Tra gli altri progetti che hanno visto la nascita in questi due anni sotto la guida del Ministro Fazio, anche l’istituzione del Registro nazionale e dei registri regionali degli impianti protesici mammari e divieto di intervento di plastica mammaria alle persone minori, l’istituzione della Commissione nazionale "Cure palliative e terapie del dolore", del Comitato scientifico di economia e management sanitario tra Ministero della salute e atenei pubblici e privati e istituzione di un tavolo tecnico per gli emoderivati. Sono stati anche gli anni del federalismo e della progressiva limitazione delle competenze a livello centrale, specie in Sanità.
Nonostante questa tendenza, un risultato importante, non solo dal punto di vista simbolico, era stato raggiunto nel 2009 con la ricostituzione del Ministero della salute propriamente detto, dotato di propria autonomia, non più una costola del maxi Ministero del welfare.

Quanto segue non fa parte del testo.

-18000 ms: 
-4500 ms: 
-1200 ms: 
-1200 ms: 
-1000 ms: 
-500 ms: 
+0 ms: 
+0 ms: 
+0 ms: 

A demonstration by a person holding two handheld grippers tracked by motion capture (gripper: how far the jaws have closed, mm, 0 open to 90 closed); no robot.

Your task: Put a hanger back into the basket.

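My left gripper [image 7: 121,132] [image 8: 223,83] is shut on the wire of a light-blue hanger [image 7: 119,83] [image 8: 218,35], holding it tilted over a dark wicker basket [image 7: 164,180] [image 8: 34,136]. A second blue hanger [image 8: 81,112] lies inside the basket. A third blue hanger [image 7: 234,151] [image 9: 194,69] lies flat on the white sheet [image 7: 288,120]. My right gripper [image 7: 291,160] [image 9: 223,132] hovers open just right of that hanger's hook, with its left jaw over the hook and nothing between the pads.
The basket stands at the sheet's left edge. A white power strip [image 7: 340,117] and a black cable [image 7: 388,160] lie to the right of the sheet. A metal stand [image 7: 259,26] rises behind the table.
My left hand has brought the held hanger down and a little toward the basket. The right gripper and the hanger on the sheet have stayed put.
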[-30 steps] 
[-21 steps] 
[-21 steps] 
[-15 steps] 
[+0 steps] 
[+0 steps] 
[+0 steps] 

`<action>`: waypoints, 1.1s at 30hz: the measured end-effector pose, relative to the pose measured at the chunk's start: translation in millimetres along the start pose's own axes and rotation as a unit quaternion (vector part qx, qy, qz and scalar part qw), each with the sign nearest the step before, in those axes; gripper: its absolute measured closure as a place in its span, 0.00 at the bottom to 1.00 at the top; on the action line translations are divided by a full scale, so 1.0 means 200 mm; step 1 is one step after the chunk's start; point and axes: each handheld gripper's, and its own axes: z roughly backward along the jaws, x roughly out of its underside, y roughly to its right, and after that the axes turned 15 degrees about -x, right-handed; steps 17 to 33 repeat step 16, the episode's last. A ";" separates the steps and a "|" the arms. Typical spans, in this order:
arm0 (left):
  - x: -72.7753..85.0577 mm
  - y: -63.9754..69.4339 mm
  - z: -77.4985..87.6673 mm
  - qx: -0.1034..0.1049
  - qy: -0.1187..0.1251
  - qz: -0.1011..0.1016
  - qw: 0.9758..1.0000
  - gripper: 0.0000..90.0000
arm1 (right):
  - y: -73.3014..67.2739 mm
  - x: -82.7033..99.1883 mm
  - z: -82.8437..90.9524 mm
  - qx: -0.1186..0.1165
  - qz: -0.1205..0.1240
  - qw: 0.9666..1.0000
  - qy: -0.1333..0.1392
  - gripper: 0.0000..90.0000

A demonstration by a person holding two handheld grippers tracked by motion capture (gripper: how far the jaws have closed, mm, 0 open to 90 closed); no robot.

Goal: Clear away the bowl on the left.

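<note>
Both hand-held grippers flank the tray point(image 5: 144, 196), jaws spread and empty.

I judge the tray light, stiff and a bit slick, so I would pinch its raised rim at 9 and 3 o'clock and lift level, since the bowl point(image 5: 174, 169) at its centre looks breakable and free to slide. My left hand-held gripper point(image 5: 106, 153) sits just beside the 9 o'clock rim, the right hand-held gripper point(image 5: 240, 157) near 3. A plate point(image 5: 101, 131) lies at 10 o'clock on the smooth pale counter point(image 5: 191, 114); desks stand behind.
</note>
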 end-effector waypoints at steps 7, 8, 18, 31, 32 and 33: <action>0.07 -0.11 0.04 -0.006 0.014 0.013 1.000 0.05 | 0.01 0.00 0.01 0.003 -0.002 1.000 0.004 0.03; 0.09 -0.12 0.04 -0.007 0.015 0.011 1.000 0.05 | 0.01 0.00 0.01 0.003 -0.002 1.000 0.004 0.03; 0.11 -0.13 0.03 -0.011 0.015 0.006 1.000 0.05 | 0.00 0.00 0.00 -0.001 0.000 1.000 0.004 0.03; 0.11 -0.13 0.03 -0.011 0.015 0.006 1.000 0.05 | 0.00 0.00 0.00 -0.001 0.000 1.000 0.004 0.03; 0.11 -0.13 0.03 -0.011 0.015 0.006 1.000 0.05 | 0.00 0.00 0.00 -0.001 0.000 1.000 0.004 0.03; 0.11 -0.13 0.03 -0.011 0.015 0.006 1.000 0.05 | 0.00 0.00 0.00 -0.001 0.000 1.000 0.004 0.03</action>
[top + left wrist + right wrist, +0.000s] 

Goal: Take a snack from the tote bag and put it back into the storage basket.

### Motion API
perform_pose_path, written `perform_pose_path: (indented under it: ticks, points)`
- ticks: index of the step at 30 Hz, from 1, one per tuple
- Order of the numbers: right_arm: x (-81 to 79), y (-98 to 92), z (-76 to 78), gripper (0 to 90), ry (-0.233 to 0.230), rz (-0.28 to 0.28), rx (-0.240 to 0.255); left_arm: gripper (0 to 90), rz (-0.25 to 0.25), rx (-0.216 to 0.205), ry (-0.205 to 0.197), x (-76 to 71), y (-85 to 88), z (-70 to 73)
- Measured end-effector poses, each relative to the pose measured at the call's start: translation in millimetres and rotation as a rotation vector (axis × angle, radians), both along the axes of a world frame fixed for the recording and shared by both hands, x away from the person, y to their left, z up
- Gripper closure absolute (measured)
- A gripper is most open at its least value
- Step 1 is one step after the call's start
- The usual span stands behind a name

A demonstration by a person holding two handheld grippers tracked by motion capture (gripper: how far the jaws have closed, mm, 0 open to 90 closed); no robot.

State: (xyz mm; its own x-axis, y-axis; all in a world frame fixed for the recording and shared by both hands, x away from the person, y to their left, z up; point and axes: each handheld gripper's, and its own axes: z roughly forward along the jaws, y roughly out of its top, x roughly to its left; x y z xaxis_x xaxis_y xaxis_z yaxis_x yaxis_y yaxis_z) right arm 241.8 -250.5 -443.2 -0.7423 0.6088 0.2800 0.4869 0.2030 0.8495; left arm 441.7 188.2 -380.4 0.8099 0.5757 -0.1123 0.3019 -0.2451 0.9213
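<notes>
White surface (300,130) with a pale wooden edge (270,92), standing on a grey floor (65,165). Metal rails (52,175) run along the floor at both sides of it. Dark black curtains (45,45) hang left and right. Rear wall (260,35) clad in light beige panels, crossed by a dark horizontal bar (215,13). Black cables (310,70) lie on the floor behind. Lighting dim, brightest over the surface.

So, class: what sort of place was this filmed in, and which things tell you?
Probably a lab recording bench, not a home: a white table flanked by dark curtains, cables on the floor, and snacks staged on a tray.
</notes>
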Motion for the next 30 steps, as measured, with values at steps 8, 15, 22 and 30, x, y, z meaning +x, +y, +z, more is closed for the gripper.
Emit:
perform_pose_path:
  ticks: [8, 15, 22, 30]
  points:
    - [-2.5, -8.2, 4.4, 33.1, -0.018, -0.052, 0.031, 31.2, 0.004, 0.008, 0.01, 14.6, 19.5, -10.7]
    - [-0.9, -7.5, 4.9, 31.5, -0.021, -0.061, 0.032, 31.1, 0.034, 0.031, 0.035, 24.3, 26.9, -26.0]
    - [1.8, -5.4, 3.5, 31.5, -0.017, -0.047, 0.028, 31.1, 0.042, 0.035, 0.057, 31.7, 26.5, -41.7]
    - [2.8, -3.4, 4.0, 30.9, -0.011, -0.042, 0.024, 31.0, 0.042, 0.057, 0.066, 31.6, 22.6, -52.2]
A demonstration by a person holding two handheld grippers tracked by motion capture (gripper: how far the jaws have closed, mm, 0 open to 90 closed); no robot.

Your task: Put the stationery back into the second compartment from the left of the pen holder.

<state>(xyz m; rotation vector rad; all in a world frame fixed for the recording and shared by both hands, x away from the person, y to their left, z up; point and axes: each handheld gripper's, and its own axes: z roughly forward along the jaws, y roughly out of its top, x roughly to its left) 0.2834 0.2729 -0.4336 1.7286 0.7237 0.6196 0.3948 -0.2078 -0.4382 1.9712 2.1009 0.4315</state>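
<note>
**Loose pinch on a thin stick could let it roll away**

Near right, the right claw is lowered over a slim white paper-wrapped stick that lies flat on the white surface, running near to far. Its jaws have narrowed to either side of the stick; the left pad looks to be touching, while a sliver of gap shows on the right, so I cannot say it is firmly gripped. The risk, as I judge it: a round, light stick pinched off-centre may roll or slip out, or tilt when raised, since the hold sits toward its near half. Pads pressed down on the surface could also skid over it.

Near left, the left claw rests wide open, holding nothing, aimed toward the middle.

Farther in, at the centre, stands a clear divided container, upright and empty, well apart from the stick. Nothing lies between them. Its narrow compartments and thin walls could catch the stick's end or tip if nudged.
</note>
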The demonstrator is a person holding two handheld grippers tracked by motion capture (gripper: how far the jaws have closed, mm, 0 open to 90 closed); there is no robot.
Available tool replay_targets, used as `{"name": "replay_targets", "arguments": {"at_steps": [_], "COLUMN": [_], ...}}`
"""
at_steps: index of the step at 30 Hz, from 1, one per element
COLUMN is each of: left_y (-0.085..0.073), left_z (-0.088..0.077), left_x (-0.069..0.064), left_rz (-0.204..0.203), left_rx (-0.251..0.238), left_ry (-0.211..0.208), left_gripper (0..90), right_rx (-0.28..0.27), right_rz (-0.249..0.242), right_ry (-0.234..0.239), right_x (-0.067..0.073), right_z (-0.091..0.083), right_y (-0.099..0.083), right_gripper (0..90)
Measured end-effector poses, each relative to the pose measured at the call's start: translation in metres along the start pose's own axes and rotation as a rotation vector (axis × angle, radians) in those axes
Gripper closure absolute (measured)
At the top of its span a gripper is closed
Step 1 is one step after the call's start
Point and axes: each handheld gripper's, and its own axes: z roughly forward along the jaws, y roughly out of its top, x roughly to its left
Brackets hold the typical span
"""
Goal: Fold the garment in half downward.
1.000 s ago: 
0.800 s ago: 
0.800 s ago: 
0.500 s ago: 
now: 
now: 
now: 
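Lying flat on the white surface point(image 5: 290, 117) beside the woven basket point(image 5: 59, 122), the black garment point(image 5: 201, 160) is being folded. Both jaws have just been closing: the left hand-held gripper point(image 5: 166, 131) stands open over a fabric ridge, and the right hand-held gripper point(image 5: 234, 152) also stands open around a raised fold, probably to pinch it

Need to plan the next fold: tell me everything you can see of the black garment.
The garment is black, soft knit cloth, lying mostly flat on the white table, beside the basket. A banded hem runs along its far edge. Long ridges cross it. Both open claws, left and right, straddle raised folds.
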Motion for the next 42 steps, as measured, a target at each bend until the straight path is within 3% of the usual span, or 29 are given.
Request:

Una tendenza confermata anche dopo l’insediamento dello snello esecutivo presentato dal neo presidente del Consiglio, a riprova della bontà della “scissione” operata due anni fa.
Per il prosieguo della legislatura, il nuovo Ministro della salute sarà Renato Balduzzi (nato a Voghera nel 1955), illustre giurista esperto di Sanità, che prima della nomina presiedeva l'Agenzia nazionale per i servizi sanitari regionali (Agenas). Nel recente passato, è stato consigliere giuridico dei Ministri della difesa (1989-1992), della sanità (1996-2000) e delle politiche per la famiglia (2006-2008). In particolare, è stato capo ufficio legislativo ai tempi della "riforma ter" della sanità datata 1999, con Rosy Bindi ministro.
Sottosegretario alla Salute, il medico radiologo Elfio Cardinale, preside della Facoltà di Medicina di Palermo fino all'anno scorso e vice presidente dell'Istituto superiore di sanità.